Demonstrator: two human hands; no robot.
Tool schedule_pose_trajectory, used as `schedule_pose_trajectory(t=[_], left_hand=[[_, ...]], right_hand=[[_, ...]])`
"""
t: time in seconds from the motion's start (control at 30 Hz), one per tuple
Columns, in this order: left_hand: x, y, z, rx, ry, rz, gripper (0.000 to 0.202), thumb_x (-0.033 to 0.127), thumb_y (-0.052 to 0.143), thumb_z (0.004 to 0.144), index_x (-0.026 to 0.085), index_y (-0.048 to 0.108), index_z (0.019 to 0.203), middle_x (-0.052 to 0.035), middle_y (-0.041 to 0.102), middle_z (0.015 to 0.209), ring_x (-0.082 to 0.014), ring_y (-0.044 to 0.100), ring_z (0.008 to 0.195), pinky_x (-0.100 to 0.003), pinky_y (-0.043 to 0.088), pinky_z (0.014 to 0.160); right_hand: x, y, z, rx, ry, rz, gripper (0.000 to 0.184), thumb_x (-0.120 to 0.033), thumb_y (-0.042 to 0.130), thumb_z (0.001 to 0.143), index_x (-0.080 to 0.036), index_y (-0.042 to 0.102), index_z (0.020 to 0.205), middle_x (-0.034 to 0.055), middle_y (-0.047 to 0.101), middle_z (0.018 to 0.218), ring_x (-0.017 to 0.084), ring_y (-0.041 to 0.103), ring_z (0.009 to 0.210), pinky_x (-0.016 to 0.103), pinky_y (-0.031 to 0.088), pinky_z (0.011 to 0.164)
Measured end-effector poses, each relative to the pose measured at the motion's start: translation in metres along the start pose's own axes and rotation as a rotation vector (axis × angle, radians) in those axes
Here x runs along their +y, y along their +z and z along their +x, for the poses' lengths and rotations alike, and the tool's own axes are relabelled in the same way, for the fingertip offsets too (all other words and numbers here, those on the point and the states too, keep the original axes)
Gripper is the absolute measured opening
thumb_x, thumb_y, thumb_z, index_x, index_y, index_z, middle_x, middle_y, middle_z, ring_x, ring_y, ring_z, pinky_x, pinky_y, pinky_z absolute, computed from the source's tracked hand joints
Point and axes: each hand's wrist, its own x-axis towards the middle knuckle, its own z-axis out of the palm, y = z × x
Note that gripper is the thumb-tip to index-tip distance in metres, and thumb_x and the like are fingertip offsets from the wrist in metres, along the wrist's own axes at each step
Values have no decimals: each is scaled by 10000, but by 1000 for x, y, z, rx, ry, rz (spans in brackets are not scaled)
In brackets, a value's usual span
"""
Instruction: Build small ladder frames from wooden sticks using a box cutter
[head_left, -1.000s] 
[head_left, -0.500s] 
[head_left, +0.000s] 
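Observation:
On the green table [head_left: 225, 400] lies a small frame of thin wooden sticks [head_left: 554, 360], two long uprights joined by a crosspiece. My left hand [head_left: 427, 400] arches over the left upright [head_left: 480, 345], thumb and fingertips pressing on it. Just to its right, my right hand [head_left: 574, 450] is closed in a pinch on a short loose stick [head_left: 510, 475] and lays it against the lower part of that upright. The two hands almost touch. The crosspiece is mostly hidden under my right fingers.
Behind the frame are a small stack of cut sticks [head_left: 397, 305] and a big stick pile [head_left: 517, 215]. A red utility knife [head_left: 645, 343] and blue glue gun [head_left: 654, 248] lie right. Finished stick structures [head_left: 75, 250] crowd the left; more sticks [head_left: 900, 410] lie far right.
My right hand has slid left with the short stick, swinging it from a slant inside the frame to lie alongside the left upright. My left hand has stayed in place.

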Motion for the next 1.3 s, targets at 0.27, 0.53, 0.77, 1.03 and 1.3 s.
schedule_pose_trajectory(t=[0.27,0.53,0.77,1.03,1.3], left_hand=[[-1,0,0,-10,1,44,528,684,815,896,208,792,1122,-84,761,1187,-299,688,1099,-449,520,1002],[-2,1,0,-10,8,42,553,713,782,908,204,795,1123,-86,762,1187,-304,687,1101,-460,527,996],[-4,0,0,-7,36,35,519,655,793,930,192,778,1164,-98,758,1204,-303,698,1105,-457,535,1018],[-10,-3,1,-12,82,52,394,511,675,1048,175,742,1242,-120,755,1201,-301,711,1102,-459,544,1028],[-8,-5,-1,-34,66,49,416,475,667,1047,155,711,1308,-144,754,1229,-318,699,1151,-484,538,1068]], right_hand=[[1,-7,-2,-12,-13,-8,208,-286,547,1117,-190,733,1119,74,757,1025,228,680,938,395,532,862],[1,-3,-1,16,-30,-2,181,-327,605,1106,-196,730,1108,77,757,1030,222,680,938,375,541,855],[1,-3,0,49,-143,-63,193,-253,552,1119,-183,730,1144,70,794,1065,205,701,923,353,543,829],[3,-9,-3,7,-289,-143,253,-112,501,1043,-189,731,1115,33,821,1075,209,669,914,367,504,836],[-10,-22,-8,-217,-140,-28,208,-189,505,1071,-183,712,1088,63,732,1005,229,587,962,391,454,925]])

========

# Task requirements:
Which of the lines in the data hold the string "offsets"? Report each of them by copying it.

# Task answer:
Here x runs along their +y, y along their +z and z along their +x, for the poses' lengths and rotations alike, and the tool's own axes are relabelled in the same way, for the fingertip offsets too (all other words and numbers here, those on the point and the states too, keep the original axes)
Note that gripper is the thumb-tip to index-tip distance in metres, and thumb_x and the like are fingertip offsets from the wrist in metres, along the wrist's own axes at each step

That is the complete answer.